Kıbrıslı Türkler “Bayrak” adında bir radyo kurmuşlardı. Halk radyodan haberleri takip ediyor, gelişmelere göre hareket ediyordu. Yapılan haberler Türkiye’den gelen umut açıklamaları, yayınlanan şarkılar halka moral veriyor ve gelişmeleri bildiriyordu. Bu dönem silahlı çatışmalar kadar psikolojik harbin de olduğu dönemlerdi. Rumlarda boş durmuyor kendi yayınlarını radyolarında yapıyorlardı. Fakat Rumlar halka açık alanlarda kurulan hoparlörlerle Kıbrıs Türkünün moralini bozmak için sık sık ve özellikle sabahları “Bekledim de gelmedin, Hiç mi beni sevmedin” şarkısını çalıyorlardı. Ta ki 20 Temmuz 1974 sabahına kadar. O gün “bayrak” radyoyu açanlar “Bir gece ansızın gelebiliriz...” şarkısını dinlemeye başladılar.
Radyo başında bekleyen Türkler için o yılların sembol olan o şarkı harekatın başladığı müjdesini de veriyordu.
“Bir gece ansızın gelebiliriz” artık sıradan bir şarkı sözü değildi.
İki aşamalı harekâtın ikincisi 14 Ağustos’ta başladı. “Ayşe tatile çıksın” parolasıyla yürütülen harekât 16 Ağustos’ta başarıyla tamamlandı. Türk askeri, halkı soykırımdan kurtardı. Harekât sırasında onlarca şehit ve gazi verildi, ama Kıbrıs Türkleri varlıklarını sürdürebildi.
Yakın geçmişe bir göz attıktan sonra 2008-2010 yılları arasında Genelkurmay Başkanı olarak görev yapan İlker Başbuğ bir röportajında , “Rahmetli Necmettin Erbakan ve arkadaşları adanın tamamını alma fikrindeydiler” diyerek bu kararlılığın büyüklüğünü itiraf etmişti.
O tarihten itibaren Kıbrıs iki devletten oluştu.
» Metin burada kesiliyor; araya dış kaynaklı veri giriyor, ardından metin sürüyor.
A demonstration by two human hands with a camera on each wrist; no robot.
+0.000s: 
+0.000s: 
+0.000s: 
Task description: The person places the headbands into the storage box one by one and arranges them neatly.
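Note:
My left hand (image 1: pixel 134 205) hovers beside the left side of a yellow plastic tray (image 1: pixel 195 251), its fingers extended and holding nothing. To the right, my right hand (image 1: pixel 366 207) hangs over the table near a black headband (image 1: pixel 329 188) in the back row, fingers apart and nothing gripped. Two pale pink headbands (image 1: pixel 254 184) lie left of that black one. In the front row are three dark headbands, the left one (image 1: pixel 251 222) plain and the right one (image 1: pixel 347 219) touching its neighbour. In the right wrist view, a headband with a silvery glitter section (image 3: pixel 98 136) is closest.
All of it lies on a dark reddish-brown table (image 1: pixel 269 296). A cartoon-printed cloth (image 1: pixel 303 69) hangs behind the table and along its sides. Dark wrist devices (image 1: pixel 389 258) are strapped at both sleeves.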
Adanın Kuzeyin (1983)KKTC. Güneyi GKRK olarak anılmaya başlandı. Yaşananlar aslında çok uzun zaman değil çok yakın bir tarih. Ama bazıları maalesef yaşanan katliamları unutmuş gözüküyor. Onca mücadeleyi görmezden gelen bir zihniyet adada filizlendi.
Ne yazık ki bugün, o günleri unutan ya da unutur gibi yapan bir kitle var. Üstelik bu kitle, bizzat o zulmü yaşamış halkın içinden çıkıyor. Ne acıdır ki bu topraklarda hâlâ kendi tarihini unutan, kendisine yapılan soykırımı hatırlamayan, hatta düşmana benzemeyi bir ilerleme sanan bir zümre var. Oysa geçmişi unutan, geleceğini kaybeder.
Kıbrıs Türklerinden bir kısmının hafızası sanki balık hafızasına dönüştü. Yaşananların üzerinden bir asır geçmeden nasıl unutuldu. Bugünkü özgürlük, dünün direnişiyle, şehitleriyle, gözü yaşlı analarıyla ve fedakâr Türk askerinin cesaretiyle mümkün olmuştur.
Daha da acısı, bazı Kıbrıslı siyasetçiler Türk askerinin adadan çekilmesini açık açık dile getirdiler. Türkiye’yi işgalci gibi göstermeye çalışan bu söylemler, Kıbrıs Türk halkının kaderini yazan mücadeleye yapılan en büyük haksızlıktır.
Biz unutuyoruz ama Rumlar ve Yunanistanlılar unutmuyor. Yunanistan’ın karayollarında kuzeyinden kan akan Kıbrıs haritaları ile doludur. Ve altında “Senin olanı alana dek mücadeleni unutma” yazılıdır. Onlar kin ve nefretle bakarken Kıbrıslı bir tane Türkün dahi onlarla kardeşiz demesini kabullenmek mümkün değil. Kısaca unutmak, Yeniden Kaybetmektir
Bosna lideri Bilge kral Aliya İzzetbegoviç’in şu sözleri bugün Kıbrıs için bir uyarı niteliğindedir:
“Savaş ölünce değil, düşmana benzeyince kaybedilir.”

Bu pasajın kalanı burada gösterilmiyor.